- [Work order] Beginning at the line containing "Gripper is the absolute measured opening" in the material below and ending at the line containing "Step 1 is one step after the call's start", return each line exactly and add nothing.

- [Provided information]
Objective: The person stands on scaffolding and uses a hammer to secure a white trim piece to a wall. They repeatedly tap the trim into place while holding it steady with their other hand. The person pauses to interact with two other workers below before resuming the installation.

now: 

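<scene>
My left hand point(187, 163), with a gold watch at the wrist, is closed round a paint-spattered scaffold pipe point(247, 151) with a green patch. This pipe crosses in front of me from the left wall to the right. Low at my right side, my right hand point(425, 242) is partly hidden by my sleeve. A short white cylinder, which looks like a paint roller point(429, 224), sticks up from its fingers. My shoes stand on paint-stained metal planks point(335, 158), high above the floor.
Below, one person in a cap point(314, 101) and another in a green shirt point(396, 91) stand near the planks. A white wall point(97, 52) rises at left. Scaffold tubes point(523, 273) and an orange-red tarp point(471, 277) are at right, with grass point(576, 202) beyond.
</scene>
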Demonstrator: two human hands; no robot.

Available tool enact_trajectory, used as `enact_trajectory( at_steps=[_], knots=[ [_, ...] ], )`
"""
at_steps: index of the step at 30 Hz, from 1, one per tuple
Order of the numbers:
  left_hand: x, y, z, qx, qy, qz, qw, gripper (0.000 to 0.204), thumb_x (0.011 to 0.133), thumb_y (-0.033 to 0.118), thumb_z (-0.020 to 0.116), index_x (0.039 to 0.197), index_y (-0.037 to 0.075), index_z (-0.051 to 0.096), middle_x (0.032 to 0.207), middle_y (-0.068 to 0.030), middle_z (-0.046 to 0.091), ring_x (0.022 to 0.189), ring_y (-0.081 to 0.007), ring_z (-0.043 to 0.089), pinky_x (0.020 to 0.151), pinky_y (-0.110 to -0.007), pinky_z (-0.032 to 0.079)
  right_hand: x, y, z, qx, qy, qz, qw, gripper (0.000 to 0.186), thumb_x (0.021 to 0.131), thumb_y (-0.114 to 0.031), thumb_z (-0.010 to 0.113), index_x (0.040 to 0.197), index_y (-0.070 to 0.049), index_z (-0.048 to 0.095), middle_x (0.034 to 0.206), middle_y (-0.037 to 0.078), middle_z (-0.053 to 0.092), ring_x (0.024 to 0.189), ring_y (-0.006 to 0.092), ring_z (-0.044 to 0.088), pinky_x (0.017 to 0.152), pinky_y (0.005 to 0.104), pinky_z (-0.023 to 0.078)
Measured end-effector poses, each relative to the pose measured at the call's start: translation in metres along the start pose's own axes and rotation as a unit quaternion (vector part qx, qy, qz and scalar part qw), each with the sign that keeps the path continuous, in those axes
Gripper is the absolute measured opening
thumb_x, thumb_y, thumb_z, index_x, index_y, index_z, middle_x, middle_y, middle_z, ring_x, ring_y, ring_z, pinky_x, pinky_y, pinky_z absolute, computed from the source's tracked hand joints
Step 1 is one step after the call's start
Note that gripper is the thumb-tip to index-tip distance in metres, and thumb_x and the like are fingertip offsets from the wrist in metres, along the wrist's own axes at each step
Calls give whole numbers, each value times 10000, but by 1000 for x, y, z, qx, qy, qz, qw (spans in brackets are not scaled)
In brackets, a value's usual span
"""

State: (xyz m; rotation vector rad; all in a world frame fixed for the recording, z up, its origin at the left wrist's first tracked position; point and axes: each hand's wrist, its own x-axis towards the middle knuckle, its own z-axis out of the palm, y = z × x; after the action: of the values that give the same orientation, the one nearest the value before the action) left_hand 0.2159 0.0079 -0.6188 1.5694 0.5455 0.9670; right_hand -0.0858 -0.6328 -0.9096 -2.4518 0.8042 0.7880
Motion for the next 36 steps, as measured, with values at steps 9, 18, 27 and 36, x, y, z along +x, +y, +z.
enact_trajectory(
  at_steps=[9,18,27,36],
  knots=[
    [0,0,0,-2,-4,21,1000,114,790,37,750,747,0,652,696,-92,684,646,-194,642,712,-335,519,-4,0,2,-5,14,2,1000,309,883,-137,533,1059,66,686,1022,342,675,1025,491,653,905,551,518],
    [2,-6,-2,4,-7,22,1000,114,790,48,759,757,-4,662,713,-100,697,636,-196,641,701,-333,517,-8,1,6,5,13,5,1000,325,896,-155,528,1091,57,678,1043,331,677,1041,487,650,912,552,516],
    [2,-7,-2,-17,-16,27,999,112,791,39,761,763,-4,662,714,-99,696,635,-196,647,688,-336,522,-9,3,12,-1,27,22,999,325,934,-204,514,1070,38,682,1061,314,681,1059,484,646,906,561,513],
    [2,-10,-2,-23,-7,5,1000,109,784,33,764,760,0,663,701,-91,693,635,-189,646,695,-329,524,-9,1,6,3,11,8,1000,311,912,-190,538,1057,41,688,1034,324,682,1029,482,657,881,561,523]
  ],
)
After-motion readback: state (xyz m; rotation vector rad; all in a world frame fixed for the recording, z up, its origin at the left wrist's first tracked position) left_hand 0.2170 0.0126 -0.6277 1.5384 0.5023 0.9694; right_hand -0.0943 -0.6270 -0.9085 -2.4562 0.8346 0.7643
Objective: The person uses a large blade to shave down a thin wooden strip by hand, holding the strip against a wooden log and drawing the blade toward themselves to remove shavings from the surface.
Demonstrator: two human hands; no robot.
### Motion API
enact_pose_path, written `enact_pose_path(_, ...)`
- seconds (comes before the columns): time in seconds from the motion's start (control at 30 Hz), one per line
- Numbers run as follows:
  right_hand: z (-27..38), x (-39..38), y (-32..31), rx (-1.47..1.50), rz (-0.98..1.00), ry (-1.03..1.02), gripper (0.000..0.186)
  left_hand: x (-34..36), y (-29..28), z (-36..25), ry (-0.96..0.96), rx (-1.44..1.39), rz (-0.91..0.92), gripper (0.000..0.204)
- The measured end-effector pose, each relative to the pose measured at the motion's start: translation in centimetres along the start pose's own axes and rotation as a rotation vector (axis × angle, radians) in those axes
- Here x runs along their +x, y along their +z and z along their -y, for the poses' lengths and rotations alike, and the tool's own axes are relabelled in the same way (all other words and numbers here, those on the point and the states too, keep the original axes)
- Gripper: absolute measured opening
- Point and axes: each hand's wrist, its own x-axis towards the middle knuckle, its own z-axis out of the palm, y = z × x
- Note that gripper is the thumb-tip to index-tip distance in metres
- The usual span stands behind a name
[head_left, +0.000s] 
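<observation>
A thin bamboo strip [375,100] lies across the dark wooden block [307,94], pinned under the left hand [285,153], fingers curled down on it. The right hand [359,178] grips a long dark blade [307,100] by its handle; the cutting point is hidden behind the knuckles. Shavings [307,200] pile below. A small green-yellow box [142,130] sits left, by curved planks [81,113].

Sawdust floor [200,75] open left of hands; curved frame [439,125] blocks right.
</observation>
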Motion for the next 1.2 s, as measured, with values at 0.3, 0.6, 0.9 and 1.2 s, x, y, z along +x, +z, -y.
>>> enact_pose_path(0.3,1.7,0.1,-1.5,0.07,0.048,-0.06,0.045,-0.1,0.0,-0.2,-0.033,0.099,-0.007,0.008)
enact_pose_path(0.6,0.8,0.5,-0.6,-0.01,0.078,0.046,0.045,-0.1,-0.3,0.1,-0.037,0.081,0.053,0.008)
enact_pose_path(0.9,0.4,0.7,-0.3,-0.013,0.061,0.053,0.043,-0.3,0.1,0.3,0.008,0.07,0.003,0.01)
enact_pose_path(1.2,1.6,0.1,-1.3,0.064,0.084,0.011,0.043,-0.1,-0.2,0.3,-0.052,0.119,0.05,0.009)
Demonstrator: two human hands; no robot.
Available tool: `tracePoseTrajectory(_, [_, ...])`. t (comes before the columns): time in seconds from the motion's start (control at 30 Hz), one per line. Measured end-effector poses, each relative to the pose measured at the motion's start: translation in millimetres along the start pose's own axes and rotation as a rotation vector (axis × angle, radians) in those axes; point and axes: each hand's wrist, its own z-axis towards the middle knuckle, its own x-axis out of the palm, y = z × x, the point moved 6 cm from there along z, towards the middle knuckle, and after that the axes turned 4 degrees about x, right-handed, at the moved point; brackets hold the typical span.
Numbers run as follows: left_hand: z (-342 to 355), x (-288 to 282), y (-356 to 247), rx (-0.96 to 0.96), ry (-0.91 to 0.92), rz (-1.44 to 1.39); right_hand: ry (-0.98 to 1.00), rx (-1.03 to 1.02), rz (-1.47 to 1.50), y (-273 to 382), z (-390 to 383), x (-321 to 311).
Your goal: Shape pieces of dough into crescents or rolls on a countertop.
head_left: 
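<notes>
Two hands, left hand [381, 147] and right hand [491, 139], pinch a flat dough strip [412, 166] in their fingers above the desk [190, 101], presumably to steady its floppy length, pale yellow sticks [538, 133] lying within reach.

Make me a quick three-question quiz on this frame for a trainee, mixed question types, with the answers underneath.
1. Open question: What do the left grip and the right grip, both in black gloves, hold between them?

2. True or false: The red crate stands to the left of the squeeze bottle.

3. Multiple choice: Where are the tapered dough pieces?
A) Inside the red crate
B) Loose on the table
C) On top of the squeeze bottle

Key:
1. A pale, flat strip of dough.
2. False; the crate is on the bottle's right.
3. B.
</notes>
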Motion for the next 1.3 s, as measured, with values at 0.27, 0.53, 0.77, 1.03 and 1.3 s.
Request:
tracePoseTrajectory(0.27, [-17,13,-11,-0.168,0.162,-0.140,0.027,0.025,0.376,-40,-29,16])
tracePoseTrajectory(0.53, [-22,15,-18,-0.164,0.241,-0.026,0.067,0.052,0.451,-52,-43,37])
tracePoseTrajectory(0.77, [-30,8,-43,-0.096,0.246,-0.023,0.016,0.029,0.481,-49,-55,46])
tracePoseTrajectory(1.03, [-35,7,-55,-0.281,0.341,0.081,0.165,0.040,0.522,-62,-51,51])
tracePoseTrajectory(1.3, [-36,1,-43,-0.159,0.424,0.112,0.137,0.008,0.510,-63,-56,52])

- [Completed task]
Gripper is the absolute measured opening
thumb_x, thumb_y, thumb_z, index_x, index_y, index_z, middle_x, middle_y, middle_z, ring_x, ring_y, ring_z, pinky_x, pinky_y, pinky_z absolute, computed from the source's tracked hand joints
Step 1 is one step after the call's start

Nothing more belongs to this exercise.